> **THE PROBLEM**:
If a line of the material holds the string "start", it counts; report the number of such lines alone.

> **RECORDED DATA**:

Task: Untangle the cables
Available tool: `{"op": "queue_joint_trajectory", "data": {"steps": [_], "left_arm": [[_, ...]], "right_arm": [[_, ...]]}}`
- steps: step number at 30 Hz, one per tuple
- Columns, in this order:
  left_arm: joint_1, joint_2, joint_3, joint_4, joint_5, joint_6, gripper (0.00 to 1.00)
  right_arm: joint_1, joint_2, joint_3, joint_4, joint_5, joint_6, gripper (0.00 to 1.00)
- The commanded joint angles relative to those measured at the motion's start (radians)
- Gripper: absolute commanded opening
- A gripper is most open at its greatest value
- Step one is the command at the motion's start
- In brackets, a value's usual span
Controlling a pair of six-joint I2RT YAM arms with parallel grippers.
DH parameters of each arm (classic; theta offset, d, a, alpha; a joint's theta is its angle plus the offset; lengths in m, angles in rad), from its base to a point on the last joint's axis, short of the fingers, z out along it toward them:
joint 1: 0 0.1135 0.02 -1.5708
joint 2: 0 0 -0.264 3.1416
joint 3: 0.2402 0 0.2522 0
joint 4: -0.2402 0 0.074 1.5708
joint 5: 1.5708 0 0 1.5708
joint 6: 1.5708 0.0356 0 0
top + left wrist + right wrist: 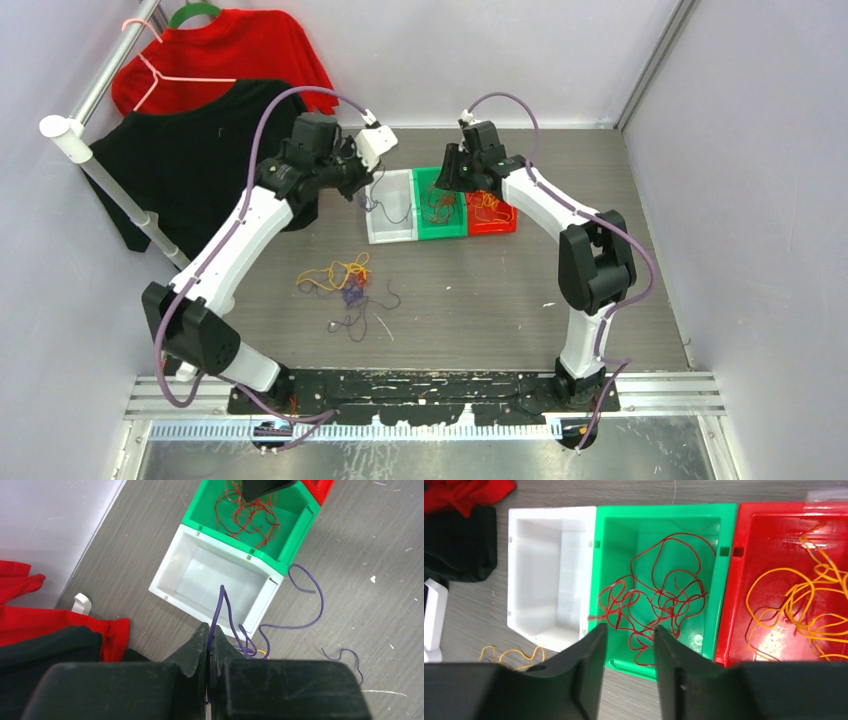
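My left gripper (pixel 208 630) is shut on a thin purple cable (pixel 223 605), which rises from the pinch over the near rim of the white bin (pixel 165 570) and loops down onto the table beside it. My right gripper (pixel 629 627) hangs open above the near wall of the green bin (pixel 609 540), with nothing between its fingers. A heap of dark red cables (pixel 659 595) lies in that bin. Orange cables (pixel 794 600) lie in the red bin (pixel 744 580). A tangle of orange and purple cables (pixel 345 280) rests on the table in front of the bins.
The three bins stand side by side at the back centre: white bin (pixel 392 235), green bin (pixel 440 232), red bin (pixel 492 225). A red shirt (pixel 215 60) and a black shirt (pixel 190 160) hang from a rail (pixel 100 170) at the left. Walls close in both sides.
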Motion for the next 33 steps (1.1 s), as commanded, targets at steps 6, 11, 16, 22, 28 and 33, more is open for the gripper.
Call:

> **TASK RESPONSE**:
2